## WHAT YOU NEED TO DO
As the answer, give a copy of each line below that includes the word "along".

● ● ● ● ●

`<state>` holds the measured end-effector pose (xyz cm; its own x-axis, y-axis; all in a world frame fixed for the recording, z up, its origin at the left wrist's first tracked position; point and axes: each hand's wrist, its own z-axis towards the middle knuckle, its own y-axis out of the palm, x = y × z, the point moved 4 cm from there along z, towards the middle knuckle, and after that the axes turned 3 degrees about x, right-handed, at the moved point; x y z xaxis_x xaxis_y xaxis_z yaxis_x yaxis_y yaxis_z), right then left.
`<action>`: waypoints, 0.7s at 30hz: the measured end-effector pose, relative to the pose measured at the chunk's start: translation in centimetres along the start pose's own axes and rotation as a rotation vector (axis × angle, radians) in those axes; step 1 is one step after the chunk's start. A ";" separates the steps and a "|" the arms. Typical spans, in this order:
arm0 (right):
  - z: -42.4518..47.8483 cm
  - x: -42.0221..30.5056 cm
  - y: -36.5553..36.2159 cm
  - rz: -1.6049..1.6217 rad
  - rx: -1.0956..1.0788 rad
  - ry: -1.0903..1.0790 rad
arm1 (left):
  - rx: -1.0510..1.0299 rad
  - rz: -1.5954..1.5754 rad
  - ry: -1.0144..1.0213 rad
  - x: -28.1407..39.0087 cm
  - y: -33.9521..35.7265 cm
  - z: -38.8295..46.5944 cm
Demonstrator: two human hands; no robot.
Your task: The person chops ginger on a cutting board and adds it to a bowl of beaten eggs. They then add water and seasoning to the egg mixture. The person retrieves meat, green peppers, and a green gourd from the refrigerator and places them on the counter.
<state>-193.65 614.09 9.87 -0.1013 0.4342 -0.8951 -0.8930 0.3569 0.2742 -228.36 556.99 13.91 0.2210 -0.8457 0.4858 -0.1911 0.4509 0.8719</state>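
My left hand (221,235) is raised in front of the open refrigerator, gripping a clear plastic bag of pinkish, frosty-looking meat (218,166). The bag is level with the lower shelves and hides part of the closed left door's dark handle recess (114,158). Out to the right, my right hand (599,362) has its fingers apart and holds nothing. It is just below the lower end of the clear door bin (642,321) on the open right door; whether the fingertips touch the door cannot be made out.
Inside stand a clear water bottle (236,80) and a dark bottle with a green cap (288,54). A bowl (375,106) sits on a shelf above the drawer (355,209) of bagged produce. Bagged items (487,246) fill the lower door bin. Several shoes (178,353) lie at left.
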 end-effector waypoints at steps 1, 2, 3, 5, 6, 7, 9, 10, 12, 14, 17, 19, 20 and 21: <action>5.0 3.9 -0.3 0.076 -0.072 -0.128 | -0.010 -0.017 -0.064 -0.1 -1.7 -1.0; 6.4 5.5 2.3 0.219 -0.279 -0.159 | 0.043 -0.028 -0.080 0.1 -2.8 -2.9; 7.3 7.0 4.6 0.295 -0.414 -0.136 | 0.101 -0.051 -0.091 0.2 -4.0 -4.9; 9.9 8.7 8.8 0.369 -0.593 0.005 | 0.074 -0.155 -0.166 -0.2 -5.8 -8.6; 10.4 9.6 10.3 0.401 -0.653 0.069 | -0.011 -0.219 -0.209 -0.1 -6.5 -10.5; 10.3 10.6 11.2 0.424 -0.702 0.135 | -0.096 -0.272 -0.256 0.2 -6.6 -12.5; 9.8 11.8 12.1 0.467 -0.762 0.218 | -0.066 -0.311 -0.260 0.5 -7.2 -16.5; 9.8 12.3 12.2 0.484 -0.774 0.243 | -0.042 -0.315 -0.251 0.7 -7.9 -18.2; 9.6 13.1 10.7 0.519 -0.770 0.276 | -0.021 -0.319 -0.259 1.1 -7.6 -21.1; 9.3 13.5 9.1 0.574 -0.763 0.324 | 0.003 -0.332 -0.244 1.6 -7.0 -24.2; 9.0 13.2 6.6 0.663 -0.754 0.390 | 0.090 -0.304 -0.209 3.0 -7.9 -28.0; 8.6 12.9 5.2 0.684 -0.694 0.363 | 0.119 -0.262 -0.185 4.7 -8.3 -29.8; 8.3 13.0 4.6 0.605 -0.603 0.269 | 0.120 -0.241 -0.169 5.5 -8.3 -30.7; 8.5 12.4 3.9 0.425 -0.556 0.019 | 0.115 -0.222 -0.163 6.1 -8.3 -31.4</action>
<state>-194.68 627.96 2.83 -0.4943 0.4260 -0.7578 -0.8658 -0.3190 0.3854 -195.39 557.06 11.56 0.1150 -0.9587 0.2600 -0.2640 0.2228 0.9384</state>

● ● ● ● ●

## RESULT OF THE EXERCISE
`<state>` holds the measured end-effector pose (xyz cm; its own x-axis, y-axis; all in a world frame fixed for the recording, z up, its origin at the left wrist's first tracked position; point and axes: each hand's wrist, its own z-axis towards the middle knuckle, its own y-axis out of the palm, x = y × z, the point moved 4 cm from there along z, towards the middle knuckle, and after that the axes turned 3 degrees about x, right-handed, at the moved point; x y z xaxis_x xaxis_y xaxis_z yaxis_x yaxis_y yaxis_z), right then left.
`<action>`: waypoints, 0.7s at 30hz: the measured end-effector pose, relative to the pose measured at the chunk's start: translation in centimetres along the start pose's own axes and rotation as a rotation vector (axis × angle, radians) in those axes; step 1 is one step after the chunk's start. A ";" separates the steps and a "|" the arms. Typical spans, in this order:

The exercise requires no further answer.